Referring to fig. 6-7 and 10, triangular ribs 37 are fixed on the outer walls of the outer screw rod 26 and the inner screw rod 29, the triangular ribs 37 are made of metal materials with good heat conductivity, in the embodiment, aluminum alloy materials, and the triangular ribs 37 are tightly attached to the outer walls of the outer screw rod 26 and the inner screw rod 29; through the triangle rib 37 that sets up, can improve the stirring mixing effect when carrying out the hot melt to the material of joining, avoid traditional puddler surface to set up numerous feeler and cause the puddler surface to bond too much melt easily, not only be unfavorable for the clearance in later stage but also cause a large amount of material extravagant, and the firing equipment itself that this device set up possesses the function of stirring and mixing for the space of inside grow, raw materials that can the hot melt more.

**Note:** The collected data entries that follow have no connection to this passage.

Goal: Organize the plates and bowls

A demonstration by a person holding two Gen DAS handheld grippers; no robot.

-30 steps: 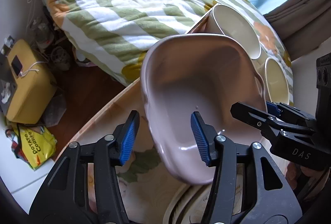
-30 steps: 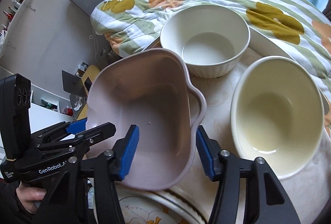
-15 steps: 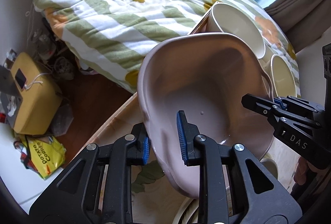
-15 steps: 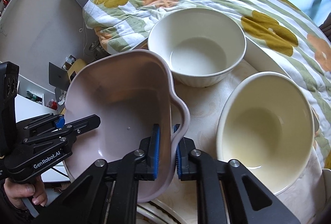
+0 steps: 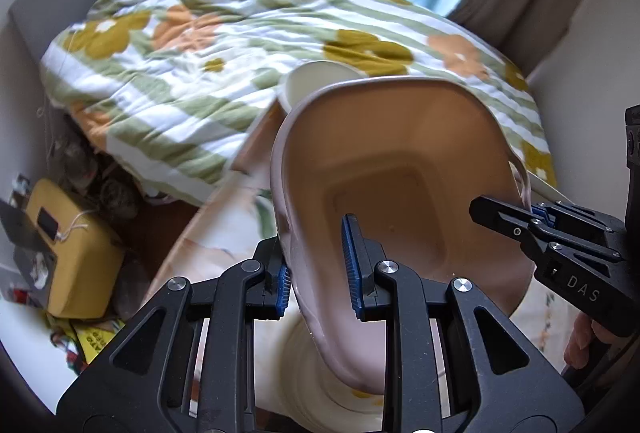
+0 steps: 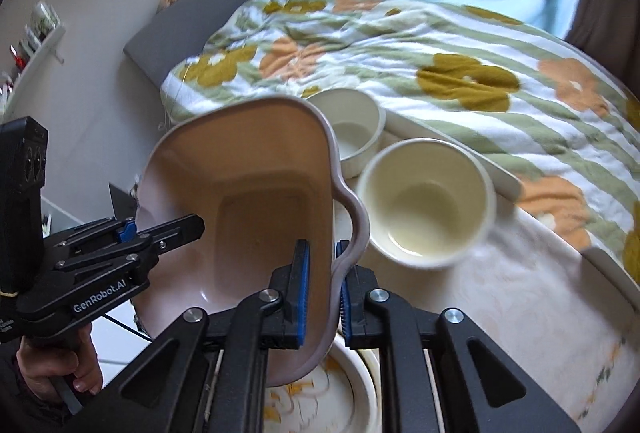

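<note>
Pink dish point(image 5: 400, 169) is held off the table point(image 6: 540, 313), pinched at both side walls. Left gripper point(image 5: 320, 265) is clamped across the 9 o'clock rim, wall between its blue pads. Right gripper point(image 6: 322, 289) is closed on the 3 o'clock rim. Two cream bowls point(image 6: 424, 209) are seen at 1 o'clock, a patterned plate point(image 6: 320, 401) below.

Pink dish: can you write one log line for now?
pink dish lifted | left hand-held gripper shut on rim | right hand-held gripper shut on rim
</note>
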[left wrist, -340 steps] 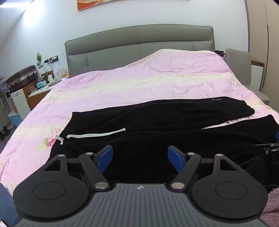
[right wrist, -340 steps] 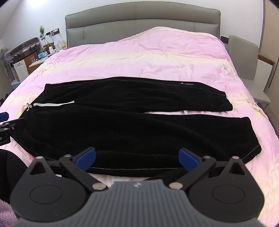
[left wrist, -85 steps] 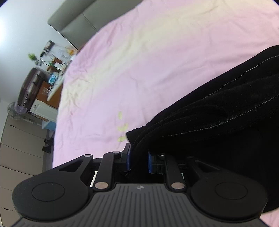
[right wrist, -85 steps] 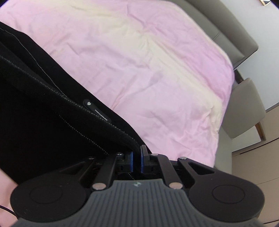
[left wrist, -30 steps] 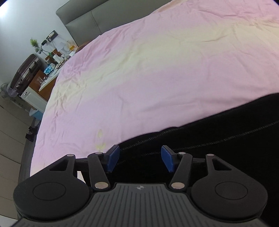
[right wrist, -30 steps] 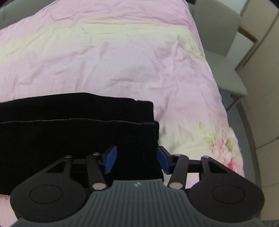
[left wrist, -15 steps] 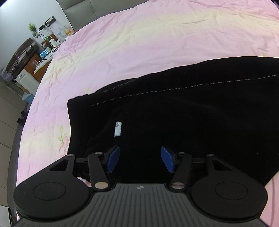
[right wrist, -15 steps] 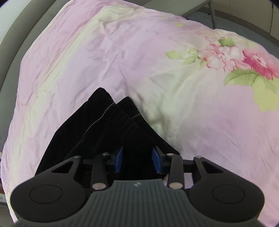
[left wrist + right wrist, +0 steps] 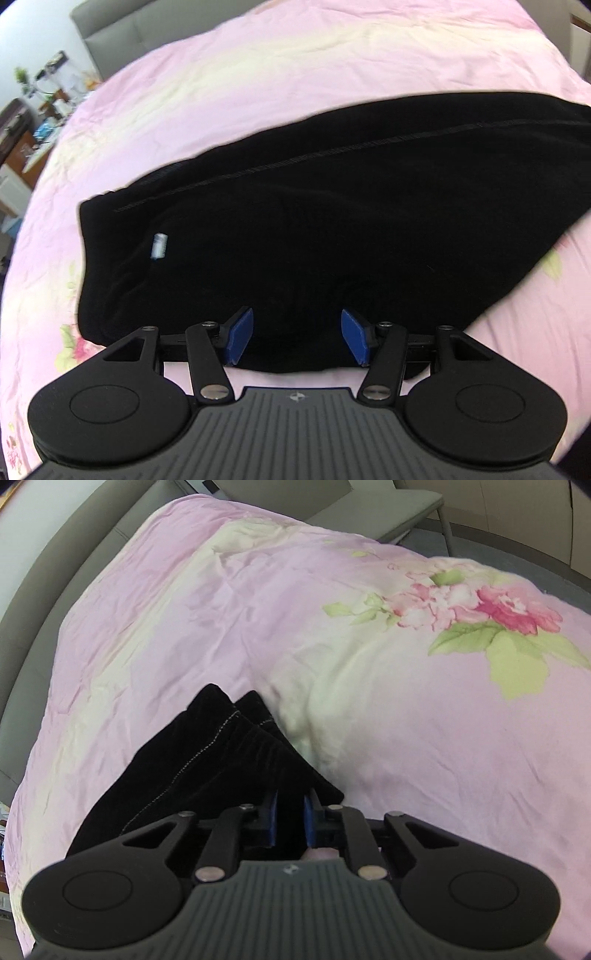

Referring to fig. 6, a sealed motor case 8 is provided at the end of the outer wall of the hot-melt tank 11 located at the transmission rod 36, a driving motor 81 is fixed in the middle of the motor case 8, the top end of an output shaft of the driving motor 81 is fixed at the end of the transmission rod 36 through a coupling, a driven gear 33 is fixed at the end of the transmission rod 36 far away from the driving motor 81, and a cleaning mechanism is provided below the driven gear 33 at the inner wall of the hot-melt tank 11; by arranging the cleaning mechanism driven by the transmission rod 36, the inner wall of the hot melting box 11 can be scraped in the extrusion process, so that the inner wall of the hot melting box 11 is ensured not to be stuck with raw materials.

Referring to fig. 8-9, the cleaning mechanism comprises an annular chute 24 embedded in the circumferential inner wall of the hot melt tank 11 and opening towards the middle, a driven toothed ring 25 is rotatably connected in the middle of the annular chute 24, and convex teeth distributed at equal distance are fixed on the upper surface of the driven toothed ring 25 near the inner circumferential edge and are meshed with a driven gear 33; a plurality of L-shaped fixing blocks 39 which are distributed at equal intervals are fixed on the upper surface of the driven gear ring 25, sliding rings 40 are fixed on the top ends of the L-shaped fixing blocks 39, the sliding rings 40 form sliding fit with the inner wall of the annular sliding groove 24, roller grooves are formed in the lower surface of the sliding rings 40, and rollers are arranged in the roller grooves; two suspenders 28 are fixed on the lower surface of the driven gear ring 25 near the edge, and the same arc scraping rod 30 is fixed between the bottom ends of the two suspenders 28; all vertical inner walls of the hot melt tank 11 can be spirally scraped through the arc scraping rod 30 fixed below the driven toothed ring 25, and the positions with hot melt substances can be cleaned timely.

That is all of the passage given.